_WHAT YOU WILL DO_
Where a line of the records holds the string "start", copy that line.

_EXERCISE MATERIAL_
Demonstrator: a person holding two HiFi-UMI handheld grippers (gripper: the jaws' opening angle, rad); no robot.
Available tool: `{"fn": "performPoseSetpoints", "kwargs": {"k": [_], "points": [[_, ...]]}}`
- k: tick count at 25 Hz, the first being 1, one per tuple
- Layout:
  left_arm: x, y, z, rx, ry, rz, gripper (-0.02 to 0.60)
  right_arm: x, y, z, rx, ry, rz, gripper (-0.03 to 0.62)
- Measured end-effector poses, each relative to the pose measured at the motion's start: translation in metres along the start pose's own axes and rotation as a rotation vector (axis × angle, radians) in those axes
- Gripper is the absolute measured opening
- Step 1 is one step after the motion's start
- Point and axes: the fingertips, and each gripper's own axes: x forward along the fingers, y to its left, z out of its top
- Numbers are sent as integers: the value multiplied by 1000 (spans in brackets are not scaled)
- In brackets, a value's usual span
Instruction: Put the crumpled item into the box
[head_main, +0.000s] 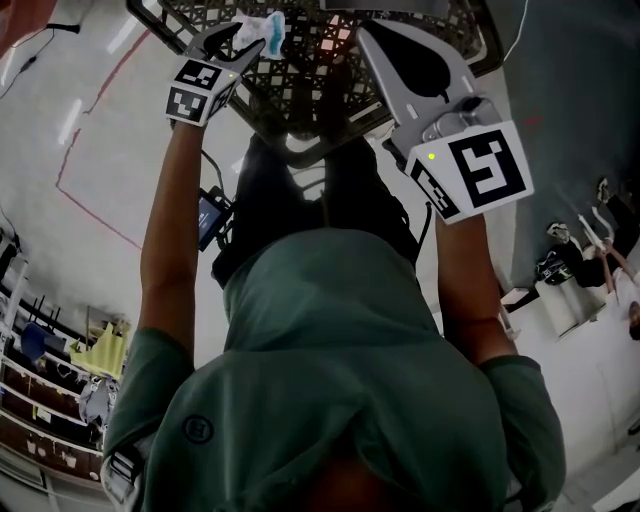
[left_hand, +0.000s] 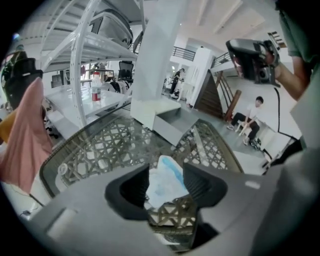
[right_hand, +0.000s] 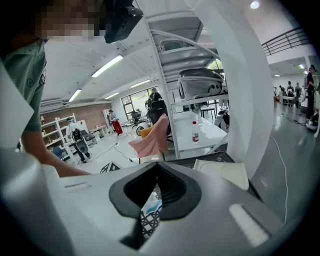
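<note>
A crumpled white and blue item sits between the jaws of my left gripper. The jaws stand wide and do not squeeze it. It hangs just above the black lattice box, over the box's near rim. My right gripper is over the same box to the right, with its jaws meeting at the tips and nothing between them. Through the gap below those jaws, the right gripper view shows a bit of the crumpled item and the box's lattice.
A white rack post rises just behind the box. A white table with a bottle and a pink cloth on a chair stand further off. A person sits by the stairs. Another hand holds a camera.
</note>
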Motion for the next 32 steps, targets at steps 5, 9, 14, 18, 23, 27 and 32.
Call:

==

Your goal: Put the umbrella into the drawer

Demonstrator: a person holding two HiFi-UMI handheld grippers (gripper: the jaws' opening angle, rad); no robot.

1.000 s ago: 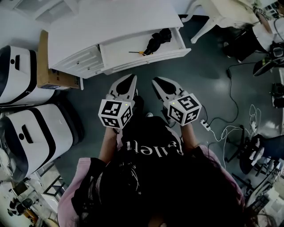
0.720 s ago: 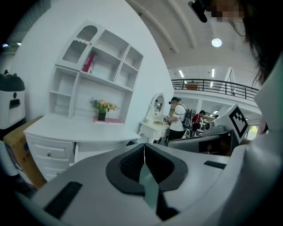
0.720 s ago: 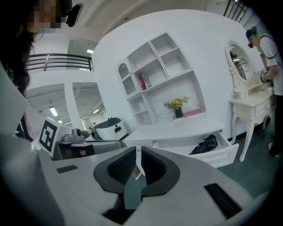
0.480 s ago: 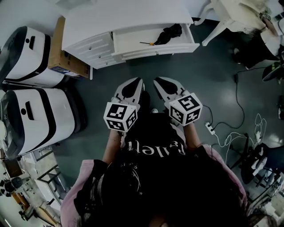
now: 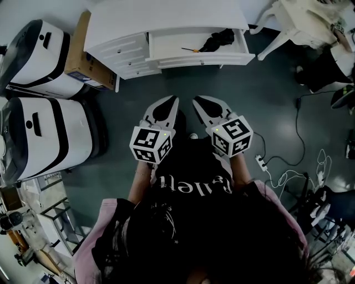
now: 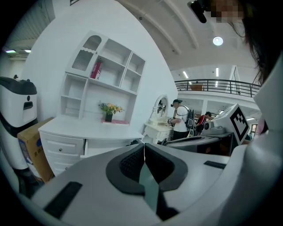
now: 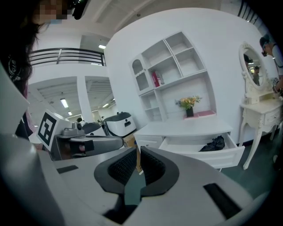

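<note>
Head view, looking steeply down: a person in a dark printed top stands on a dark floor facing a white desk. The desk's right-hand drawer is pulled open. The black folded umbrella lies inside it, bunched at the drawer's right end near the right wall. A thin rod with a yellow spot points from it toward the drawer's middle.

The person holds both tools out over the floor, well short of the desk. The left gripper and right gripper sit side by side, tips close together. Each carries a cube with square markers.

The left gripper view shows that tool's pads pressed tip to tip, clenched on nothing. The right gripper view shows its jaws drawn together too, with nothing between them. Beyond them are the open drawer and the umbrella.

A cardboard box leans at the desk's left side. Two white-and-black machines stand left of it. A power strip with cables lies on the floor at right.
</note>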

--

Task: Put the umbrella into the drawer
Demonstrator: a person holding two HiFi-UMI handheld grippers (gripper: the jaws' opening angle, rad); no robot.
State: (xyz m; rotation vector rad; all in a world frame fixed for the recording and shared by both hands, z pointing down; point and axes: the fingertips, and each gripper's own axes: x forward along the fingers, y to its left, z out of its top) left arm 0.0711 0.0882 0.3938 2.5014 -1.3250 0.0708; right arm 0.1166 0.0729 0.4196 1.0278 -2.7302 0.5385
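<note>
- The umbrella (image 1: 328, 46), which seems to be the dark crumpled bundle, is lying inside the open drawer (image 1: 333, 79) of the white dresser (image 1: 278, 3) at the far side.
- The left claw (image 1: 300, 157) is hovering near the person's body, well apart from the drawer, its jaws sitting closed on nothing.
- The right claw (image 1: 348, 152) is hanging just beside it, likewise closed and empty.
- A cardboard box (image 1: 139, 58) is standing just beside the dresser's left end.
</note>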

_SOLUTION TO THIS EXERCISE_
- Measured end-effector poses, each relative to the pose measured at the motion's start: translation in metres along the start pose's own axes and rotation as a rotation vector (axis × angle, radians) in those axes
- Step 1 is one step after the motion's start

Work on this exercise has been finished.